16. The liquid sprayer according to claim 15, further comprising: a
concave portion provided between said first opening and said second
opening and concaved with respect to said object.
17. The liquid sprayer according to claim 1, wherein said liquid is
supplied with ultrasonic vibration and sprayed from said liquid
surface.
18. The liquid sprayer according to claim 17, further comprising:
drive means generating said ultrasonic vibration, and a reflecting
wall reflecting said ultrasonic vibration propagating through said
liquid and converging said ultrasonic vibration on said liquid
surface.
19. The liquid sprayer according to claim 12, wherein said liquid
is supplied with ultrasonic vibration and sprayed from said liquid
surface.
20. The liquid sprayer according to claim 19, further comprising:
drive means generating said ultrasonic vibration, and a reflecting
wall reflecting said ultrasonic vibration propagating through said
liquid and converging said ultrasonic vibration on said liquid
surface.
Description
BACKGROUND OF THE INVENTION
[0001] 1. Field of the Invention
[0002] The present invention relates to a liquid sprayer for
spraying a liquid on an object.
[0003] 2. Description of the Background Art
[0004] In general, a liquid sprayer for spraying a liquid on an
object includes an inkjet head of a printer, for example. The
inkjet head sprays ink forming a liquid on a printing paper forming
an object so that the former adheres to the latter. A desired
pattern can be printed on the printing paper by controlling the
spray timing and the relative positional relation between the
inkjet head and the printing paper.
[0005] In order to improve the resolution of the printed desired
pattern, it is preferable to finely control the quantity of the
sprayed ink. As refined, however, the sprayed ink tends to float
before reaching the printing paper with a high possibility of
adhering to undesired portions. Therefore, the inkjet head must
precisely control the range of the ink adhering to the printing
paper.
SUMMARY OF THE INVENTION
[0006] According to a first aspect of the present invention, a
liquid sprayer comprises: a liquid holder exposing a liquid surface
of conductive liquid sprayed on an object; and a field applier
forming an equipotential surface convexed with respect to the
liquid surface.
[0007] The liquid sprayer according to the first aspect can obtain
field distribution converged as separating from the liquid surface,
thereby spraying the liquid while converging the same on the
object. Thus, the range of the liquid adhering to the object can be
precisely controlled.
[0008] According to a second aspect of the present invention, the
liquid sprayer comprises a conductive nozzle plate, supplied with a
potential different from that for the object, having a first
opening exposing the liquid surface and a second opening wider than
the first opening and arranged closer to the object than the first
opening.
[0009] In the liquid sprayer according to the second aspect, the
nozzle plate is conductive, whereby the first and second openings
are at the same potential. The second opening is wider than the
first opening and closer to the object than the first opening,
whereby the equipotential surface in the vicinity of the liquid
surface of the liquid is convexed with respect to the liquid
surface.
[0010] According to a third aspect of the present invention, the
liquid sprayer further comprises a concave portion provided between
the first opening and the second opening and concaved with respect
to the object.
[0011] According to a fourth aspect of the present invention, the
angle in the first opening of the nozzle plate is in excess of
270.degree..
[0012] According to a fifth aspect of the present invention, the
first and second openings are provided in plural respectively.
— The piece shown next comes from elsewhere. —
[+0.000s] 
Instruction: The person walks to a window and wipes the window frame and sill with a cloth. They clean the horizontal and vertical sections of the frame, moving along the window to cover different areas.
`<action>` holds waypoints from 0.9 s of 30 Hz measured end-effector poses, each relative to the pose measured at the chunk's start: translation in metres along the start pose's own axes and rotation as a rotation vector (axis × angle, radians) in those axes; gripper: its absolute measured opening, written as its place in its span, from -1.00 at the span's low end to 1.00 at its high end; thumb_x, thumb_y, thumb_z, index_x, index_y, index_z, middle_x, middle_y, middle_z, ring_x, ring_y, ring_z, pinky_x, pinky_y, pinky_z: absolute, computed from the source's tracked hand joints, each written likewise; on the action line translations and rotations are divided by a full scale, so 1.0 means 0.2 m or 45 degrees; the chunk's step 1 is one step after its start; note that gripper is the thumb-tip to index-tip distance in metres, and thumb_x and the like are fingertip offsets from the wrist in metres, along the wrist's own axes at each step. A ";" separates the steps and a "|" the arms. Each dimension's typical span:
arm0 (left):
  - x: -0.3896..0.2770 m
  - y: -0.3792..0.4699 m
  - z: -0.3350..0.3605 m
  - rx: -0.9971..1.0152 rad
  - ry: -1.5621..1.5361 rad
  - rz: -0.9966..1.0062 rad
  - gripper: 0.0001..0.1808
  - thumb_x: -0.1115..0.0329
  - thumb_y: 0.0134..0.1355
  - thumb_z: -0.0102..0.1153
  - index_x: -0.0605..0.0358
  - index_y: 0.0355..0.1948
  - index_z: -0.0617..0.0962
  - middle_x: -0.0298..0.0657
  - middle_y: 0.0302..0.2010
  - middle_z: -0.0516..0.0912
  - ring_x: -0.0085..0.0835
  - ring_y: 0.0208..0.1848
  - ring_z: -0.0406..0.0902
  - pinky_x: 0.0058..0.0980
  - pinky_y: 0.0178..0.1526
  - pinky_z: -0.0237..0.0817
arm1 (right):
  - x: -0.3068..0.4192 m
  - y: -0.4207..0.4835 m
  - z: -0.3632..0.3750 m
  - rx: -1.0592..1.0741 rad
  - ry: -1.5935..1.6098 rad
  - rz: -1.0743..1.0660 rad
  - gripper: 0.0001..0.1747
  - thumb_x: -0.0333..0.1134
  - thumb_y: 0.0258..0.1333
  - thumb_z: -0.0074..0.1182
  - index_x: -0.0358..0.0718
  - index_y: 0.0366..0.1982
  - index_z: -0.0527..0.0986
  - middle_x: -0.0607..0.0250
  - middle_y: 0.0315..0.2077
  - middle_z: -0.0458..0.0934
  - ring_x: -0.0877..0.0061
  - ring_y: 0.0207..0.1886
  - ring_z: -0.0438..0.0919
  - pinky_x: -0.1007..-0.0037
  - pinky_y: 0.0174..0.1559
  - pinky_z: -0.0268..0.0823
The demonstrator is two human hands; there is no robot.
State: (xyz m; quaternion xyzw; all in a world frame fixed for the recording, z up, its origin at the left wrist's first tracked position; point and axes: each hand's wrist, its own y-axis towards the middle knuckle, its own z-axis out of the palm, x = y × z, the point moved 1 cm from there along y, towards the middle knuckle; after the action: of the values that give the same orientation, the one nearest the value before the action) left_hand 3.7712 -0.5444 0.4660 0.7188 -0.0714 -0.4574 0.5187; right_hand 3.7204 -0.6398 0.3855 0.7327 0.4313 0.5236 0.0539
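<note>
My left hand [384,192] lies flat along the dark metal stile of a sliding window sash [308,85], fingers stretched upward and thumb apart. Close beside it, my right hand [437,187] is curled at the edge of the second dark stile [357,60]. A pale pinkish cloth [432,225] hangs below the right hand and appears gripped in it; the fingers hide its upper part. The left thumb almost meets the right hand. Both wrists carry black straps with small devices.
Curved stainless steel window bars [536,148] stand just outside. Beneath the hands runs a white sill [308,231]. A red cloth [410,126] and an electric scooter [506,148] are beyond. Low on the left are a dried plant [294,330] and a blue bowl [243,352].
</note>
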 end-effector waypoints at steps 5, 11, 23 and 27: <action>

[0013] According to a sixth aspect of the present invention, the
liquid sprayer further comprises a vibration exitor provided in
correspondence to each of the first openings and vibrating the
liquid for spraying the liquid.
[0014] According to a seventh aspect of the present invention, the
liquid sprayer further comprises a step provided between the first
opening and the second opening.
[0015] According to an eighth aspect of the present invention, the
first and second openings are provided in plural respectively.
[0016] According to a ninth aspect of the present invention, the
shapes of the first and second openings are not similar to each
other.
[0017] According to a tenth aspect of the present invention, the
liquid sprayer comprises a conductive nozzle plate having a first
opening exposing the liquid surface and a conductive auxiliary
plate arranged closer to the object than the nozzle plate for
exposing the first opening to the object.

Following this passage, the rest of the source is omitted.